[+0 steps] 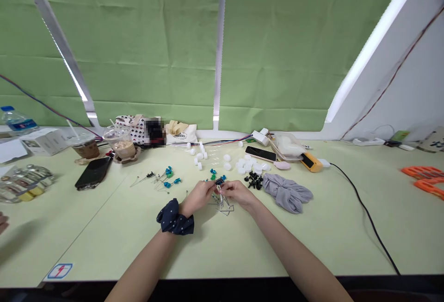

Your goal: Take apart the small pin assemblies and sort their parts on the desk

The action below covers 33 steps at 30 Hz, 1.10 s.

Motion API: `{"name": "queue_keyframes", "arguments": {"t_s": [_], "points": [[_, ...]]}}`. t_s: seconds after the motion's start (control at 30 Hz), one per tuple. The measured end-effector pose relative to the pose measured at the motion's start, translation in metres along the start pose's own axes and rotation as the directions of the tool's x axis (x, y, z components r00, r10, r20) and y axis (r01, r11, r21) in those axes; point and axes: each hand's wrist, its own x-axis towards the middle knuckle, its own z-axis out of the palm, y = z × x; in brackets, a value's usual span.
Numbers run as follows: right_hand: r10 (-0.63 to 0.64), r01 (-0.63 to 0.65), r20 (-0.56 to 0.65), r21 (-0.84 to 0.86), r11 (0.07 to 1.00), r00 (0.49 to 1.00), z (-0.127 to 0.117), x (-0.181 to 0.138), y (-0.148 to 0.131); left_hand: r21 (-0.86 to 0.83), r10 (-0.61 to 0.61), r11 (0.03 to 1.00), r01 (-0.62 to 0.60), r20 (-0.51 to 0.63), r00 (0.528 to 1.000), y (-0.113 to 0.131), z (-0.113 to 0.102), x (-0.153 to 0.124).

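Both my hands meet at the middle of the pale green table. My left hand, with a dark blue scrunchie on its wrist, and my right hand pinch together a small black part on a thin metal pin. Loose metal pins lie just under the hands. Finished pins with blue and green heads lie to the left. White caps and small black parts lie behind the right hand.
A grey cloth scrunchie lies right of the hands. A black phone, drink cups, another phone and a yellow tool sit farther back. A black cable runs along the right. Another person's hand shows at far left.
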Motion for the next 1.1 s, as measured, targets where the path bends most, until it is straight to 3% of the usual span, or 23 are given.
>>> {"name": "queue_keyframes", "arguments": {"t_s": [0.37, 0.57, 0.77, 0.97, 1.1], "points": [[0.115, -0.114, -0.035, 0.017, 0.993, 0.993, 0.005, -0.003, -0.001, 0.025, -0.037, 0.999, 0.036, 0.024, 0.999, 0.001, 0.002, 0.0], [0.099, -0.105, 0.059, 0.111, 0.988, 0.993, 0.007, -0.007, -0.011, 0.037, -0.038, 0.999, 0.037, 0.011, 0.999, -0.003, 0.002, 0.0], [0.138, -0.137, -0.029, 0.039, 0.99, 0.99, 0.002, -0.001, 0.0, -0.006, -0.023, 1.0, 0.024, 0.053, 0.998, 0.001, 0.002, 0.0], [0.095, -0.093, -0.03, 0.053, 0.994, 0.995, 0.004, -0.001, 0.0, 0.013, -0.041, 0.999, 0.041, 0.04, 0.998, -0.003, 0.003, 0.0], [0.043, -0.045, -0.034, -0.056, 0.997, 0.998, 0.005, -0.003, -0.002, -0.003, -0.082, 0.997, 0.083, 0.036, 0.996, -0.006, 0.001, 0.0]]}}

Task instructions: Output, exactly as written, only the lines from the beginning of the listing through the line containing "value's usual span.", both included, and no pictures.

Written response:
[+0 steps] 

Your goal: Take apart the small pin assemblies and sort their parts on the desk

The action below covers 33 steps at 30 Hz, 1.10 s.

Motion API: `{"name": "queue_keyframes", "arguments": {"t_s": [_], "points": [[_, ...]]}}`. t_s: seconds after the motion's start (control at 30 Hz), one per tuple. The measured end-effector pose relative to the pose measured at the motion's start, translation in metres along the start pose's own axes and rotation as the directions of the tool's x axis (x, y, z components r00, r10, r20) and y axis (r01, r11, r21) in those axes; point and axes: each hand's wrist, its own x-axis towards the middle knuckle, its own z-axis out of the palm, y = z × x; in brackets, a value's usual span.

The answer to this exercise is complete.